Second: race. No. Come on, guys, this is RP. Which… despite being fantasy, strives for some sort of reality. We have customizable avatars, so you might expect to be able to recognize your garden-variety fantasy races. If you see a real short, broad guy with a beard- that’s a dwarf. Willowy dude with pointy ears? Elf. Same thing, but charcoal black? Drow. Big guy with a bull head? That’s a Minotaur.
Okay, but what about people who all look like normal humans? Is he human, or half elf? Is he a big barbarian or a half orc? Is that guy a sickly, whimpy, pasty mage, or is he a super-strong vampire? Well, “realistically” how the dip would you know? Do fantasy characters all run around with signs over their heads, proclaiming their pedigree? Didn’t you read Dragonlance, when Tanis grows a beard and covers his ears to try to pass as a human? How’s that going to work when you’ve got the words “half elf” stuck over your head?
Same thing for allegiances. How do you know someone is on your side? Well, if you don’t know everyone on sight, uniforms help. People have been recognizing each other by wearing symbols or colours for thousands of years. It’s not that hard to throw on a cape. Especially if it’s just a quick team match. And all those RP spies will be much happier.

Now we get down to numbers. This is the meat of combat- the true heart of the matter. I have 100 health, if it goes to 0, I’m dead. I have 20 strength to hit you with. Etc.
So what should be displayed over your head and not just on your HUD? Your strength? How is anybody supposed to know this magic number? A minotaur is stronger than a halfling. That pretty much covers how fine you can perceive that. You know your own strength – put it on the HUD.
Mana? Just how DO you sense how much magic power someone has? Does he glow? His eyes spark? Does the wind start blowing his hair like in the Japanese anime? Or is it possibly some innate thing that you know nothing about until in see the size of the fireball whipping at your head? How many times does this happen in the books?
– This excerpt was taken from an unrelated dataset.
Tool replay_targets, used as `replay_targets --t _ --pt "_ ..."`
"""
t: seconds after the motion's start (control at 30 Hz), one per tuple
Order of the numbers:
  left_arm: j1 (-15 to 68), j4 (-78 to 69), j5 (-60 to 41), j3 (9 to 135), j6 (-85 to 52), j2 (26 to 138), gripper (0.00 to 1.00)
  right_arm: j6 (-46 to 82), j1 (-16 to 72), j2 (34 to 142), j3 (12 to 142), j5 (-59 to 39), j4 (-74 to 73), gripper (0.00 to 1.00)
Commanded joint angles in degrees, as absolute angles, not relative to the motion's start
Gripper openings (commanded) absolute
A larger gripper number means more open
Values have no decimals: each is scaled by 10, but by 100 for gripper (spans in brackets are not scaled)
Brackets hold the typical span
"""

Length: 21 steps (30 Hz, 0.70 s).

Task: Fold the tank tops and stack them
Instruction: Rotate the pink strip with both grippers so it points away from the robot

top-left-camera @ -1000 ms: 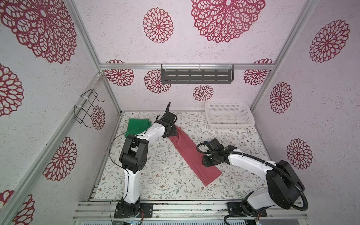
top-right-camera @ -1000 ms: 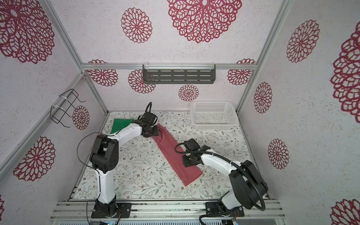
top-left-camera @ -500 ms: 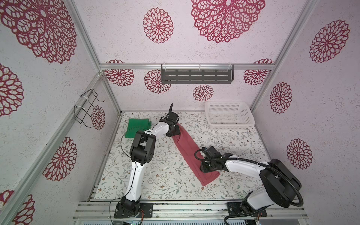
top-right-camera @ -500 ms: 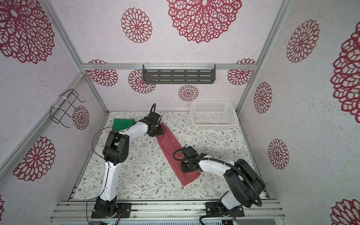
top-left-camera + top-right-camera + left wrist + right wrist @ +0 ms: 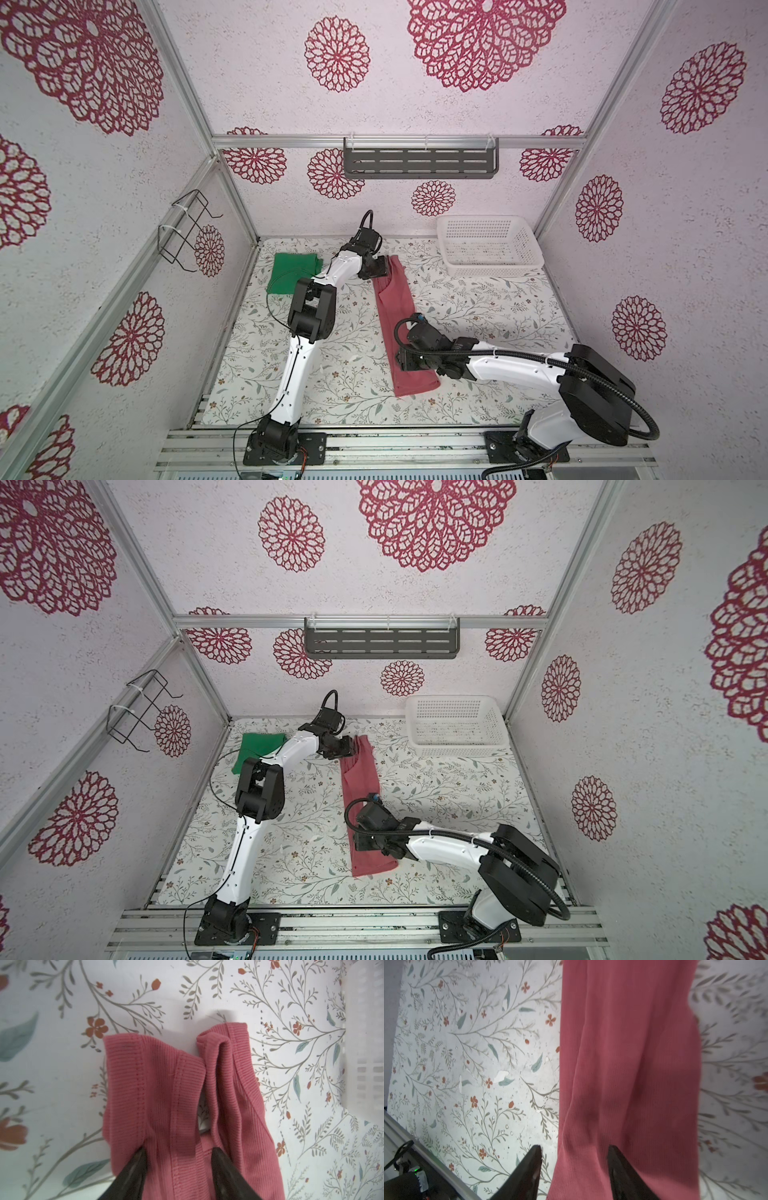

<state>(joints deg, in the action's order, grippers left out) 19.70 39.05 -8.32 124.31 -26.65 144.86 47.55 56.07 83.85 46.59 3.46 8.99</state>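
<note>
Floral bench (image 5: 478,299) | red tank top (image 5: 395,299) — looks soft, limp; pinch edges beneath fingertips | left end effector (image 5: 179,1150), right end effector (image 5: 574,1148) — both released

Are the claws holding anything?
Seemingly nothing: left claw open at the straps of the dusty pink ribbed tank top, right claw open near its hem.

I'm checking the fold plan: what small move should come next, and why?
Probably close the right gripper on the near end of the pink top, to start a crosswise fold. It lies as a long strip; that gripper and the left gripper stand open at its ends.
</note>
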Motion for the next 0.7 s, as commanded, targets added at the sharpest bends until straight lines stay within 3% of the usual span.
replay_targets --t 0.0,0.4,0.57,0.67 --pt "179 422 -73 1217 -217 1395 56 457 534 794 460 58 172 50" --pt "228 332 -67 889 -286 1162 57 528 557 781 342 -13 113 39" --pt "275 328 -74 732 -363 1016 58 458 550 733 433 11 240 51" --pt "337 333 -52 629 -438 925 60 427 503 695 461 -18 284 57"
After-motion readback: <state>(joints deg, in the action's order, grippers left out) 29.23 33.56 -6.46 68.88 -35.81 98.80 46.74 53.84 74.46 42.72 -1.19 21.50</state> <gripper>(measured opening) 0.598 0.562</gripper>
Mage: “Do you dare question me? I could smite thee and thy castle walls to the ground!”
Enemy Guard: “No you can’t. I can clearly see the big ‘2’ over your head. That means you can barely smite a chipmunk.”

And so on and so forth for the other numbers. Stamina: can you see how tired someone is? Armor: Can’t you SEE if he’s wearing full plate or just a leather loincloth? Health: can you see if someone is about to drop dead?
Well, yeah, actually you can. You can see if someone is bruised up, scraped, bleeding all over, etc. And you can’t really show that very easily with props and such in world. So how many numbers would I put on my combat meter?
Ya, well — NONE. Look, I have been in melee, and it is flippin HARD to read any text while you and your opponent are jumping around like a couple of mad monkeys. And I kinda like the NWN system. Instead of a number floating over a creature’s head, NWN has a quick, 5-level health ladder, represented by colours and words:

Green — Uninjured.
Lt. Green — Mildly injured.
Yellow — Injured.
Lt. Red — Seriously injured.
Red — Near death.

Now, I’m not saying to put all these WORDS up all over my screen! But what is wrong with a little health bar made up of say, 5 dots? Okay dots are real small, how about asterisks? So I got 5 green asterisks, I’m good. I bust you down to one red one, I’m even better.
Okay, you want people who can see mana? Add a row of blue asterisks. Bright blue to blue-black. Armor (can’t show cuts and dents so good) — add a line for that. Stamina without having to do huffing and puffing animations? No, hang on, this is too much.
Why not ONE asterisk for each stat you NEED your opponent to see? Change it from bright to dark as it gets weaker. Honestly, I think one red star is faster and easier to grasp than “H:23.”

Everything else belongs on the HUD. Sure, after I’m done running away from the dragon stepping on me, (or after I’ve killed all the battle slugs, whatever), then I can stop and take a look at: gee, do I have 25 whole health points or only 23? And that can be off on the side, out of my way until I need it. I’m a great proponent of Kai Krause’s design style: where things fade out of sight until you focus on them. Although… I perhaps tend to make designs TOO subtle. But subtle is better than a sea of floating green text!